Goal of the exercise — Please print the data shown below without any alteration.

Data —
== Segment start ==
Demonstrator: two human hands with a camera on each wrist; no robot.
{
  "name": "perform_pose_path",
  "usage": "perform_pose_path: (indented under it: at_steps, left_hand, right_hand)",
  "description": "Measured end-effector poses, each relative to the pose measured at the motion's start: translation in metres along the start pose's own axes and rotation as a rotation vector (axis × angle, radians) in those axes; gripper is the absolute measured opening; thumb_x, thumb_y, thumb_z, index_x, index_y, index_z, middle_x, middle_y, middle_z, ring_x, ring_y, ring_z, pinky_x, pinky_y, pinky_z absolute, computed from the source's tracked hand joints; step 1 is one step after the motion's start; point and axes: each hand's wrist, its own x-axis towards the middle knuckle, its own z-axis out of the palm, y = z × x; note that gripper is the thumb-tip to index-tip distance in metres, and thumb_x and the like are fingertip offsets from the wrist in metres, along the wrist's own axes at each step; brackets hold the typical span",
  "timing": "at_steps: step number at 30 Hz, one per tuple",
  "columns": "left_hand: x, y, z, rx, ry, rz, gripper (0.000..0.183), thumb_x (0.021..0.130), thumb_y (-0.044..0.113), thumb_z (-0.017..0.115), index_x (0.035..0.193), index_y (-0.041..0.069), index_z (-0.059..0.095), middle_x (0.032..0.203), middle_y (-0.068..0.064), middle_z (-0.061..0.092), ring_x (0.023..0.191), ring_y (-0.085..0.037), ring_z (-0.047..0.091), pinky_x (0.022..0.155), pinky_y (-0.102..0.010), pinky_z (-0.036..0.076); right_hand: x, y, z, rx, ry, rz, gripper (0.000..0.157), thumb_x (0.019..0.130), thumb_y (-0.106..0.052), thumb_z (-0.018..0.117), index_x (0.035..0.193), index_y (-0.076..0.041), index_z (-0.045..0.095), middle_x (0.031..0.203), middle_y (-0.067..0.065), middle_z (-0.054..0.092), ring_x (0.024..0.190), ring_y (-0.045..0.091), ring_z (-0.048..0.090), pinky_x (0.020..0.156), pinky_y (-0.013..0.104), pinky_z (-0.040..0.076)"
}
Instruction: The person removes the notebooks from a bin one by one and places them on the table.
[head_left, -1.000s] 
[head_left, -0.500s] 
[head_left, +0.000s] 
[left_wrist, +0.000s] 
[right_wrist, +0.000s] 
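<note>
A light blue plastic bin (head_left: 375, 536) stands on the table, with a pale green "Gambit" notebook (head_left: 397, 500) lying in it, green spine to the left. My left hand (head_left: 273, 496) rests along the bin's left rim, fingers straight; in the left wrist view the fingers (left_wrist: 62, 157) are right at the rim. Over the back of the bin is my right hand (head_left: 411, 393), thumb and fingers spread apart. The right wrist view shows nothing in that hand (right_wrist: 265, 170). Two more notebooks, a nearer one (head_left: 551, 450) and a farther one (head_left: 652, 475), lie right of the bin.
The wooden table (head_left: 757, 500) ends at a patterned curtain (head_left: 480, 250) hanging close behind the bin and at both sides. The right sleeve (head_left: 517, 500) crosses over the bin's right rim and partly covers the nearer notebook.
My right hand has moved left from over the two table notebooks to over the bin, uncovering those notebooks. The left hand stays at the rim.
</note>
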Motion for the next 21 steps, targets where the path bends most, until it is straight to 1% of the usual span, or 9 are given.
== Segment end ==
Response to the task —
Demonstrator: two human hands with a camera on each wrist; no robot.
{
  "name": "perform_pose_path",
  "usage": "perform_pose_path: (indented under it: at_steps, left_hand, right_hand)",
  "description": "Measured end-effector poses, each relative to the pose measured at the motion's start: translation in metres along the start pose's own axes and rotation as a rotation vector (axis × angle, radians) in those axes; gripper is the absolute measured opening; thumb_x, thumb_y, thumb_z, index_x, index_y, index_z, middle_x, middle_y, middle_z, ring_x, ring_y, ring_z, pinky_x, pinky_y, pinky_z absolute, computed from the source's tracked hand joints; step 1 is one step after the motion's start; point and axes: each hand's wrist, its own x-axis towards the middle knuckle, its own z-axis out of the palm, y = z × x; note that gripper is the thumb-tip to index-tip distance in metres, and thumb_x and the like are fingertip offsets from the wrist in metres, along the wrist's own axes at each step; brackets hold the typical span",
  "timing": "at_steps: step number at 30 Hz, one per tuple",
  "columns": "left_hand: x, y, z, rx, ry, rz, gripper (0.000..0.183), thumb_x (0.021..0.130), thumb_y (-0.044..0.113), thumb_z (-0.017..0.115), index_x (0.035..0.193), index_y (-0.041..0.069), index_z (-0.059..0.095), middle_x (0.032..0.203), middle_y (-0.068..0.064), middle_z (-0.061..0.092), ring_x (0.023..0.191), ring_y (-0.085..0.037), ring_z (-0.047..0.091), pinky_x (0.022..0.155), pinky_y (-0.102..0.010), pinky_z (-0.036..0.076); right_hand: x, y, z, rx, ry, rz, gripper (0.000..0.157), thumb_x (0.019..0.130), thumb_y (-0.106..0.052), thumb_z (-0.018..0.117), index_x (0.035..0.193), index_y (-0.076..0.041), index_z (-0.045..0.095), middle_x (0.031..0.203), middle_y (-0.067..0.065), middle_z (-0.054..0.092), ring_x (0.024..0.190), ring_y (-0.045..0.091), ring_z (-0.048..0.090), pinky_x (0.020..0.156), pinky_y (-0.013..0.104), pinky_z (-0.040..0.076)"
}
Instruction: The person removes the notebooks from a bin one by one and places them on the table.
[head_left, -1.000s] 
[head_left, -0.500s] 
[head_left, +0.000s] 
[left_wrist, +0.000s] 
[right_wrist, +0.000s] 
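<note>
A light blue plastic bin (head_left: 375, 536) stands on the table, with a pale green "Gambit" notebook (head_left: 397, 500) lying in it, green spine to the left. My left hand (head_left: 273, 496) rests along the bin's left rim, fingers straight; in the left wrist view the fingers (left_wrist: 62, 157) are right at the rim. Over the back of the bin is my right hand (head_left: 411, 393), thumb and fingers spread apart. The right wrist view shows nothing in that hand (right_wrist: 265, 170). Two more notebooks, a nearer one (head_left: 551, 450) and a farther one (head_left: 652, 475), lie right of the bin.
The wooden table (head_left: 757, 500) ends at a patterned curtain (head_left: 480, 250) hanging close behind the bin and at both sides. The right sleeve (head_left: 517, 500) crosses over the bin's right rim and partly covers the nearer notebook.
My right hand has moved left from over the two table notebooks to over the bin, uncovering those notebooks. The left hand stays at the rim.
</note>
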Motion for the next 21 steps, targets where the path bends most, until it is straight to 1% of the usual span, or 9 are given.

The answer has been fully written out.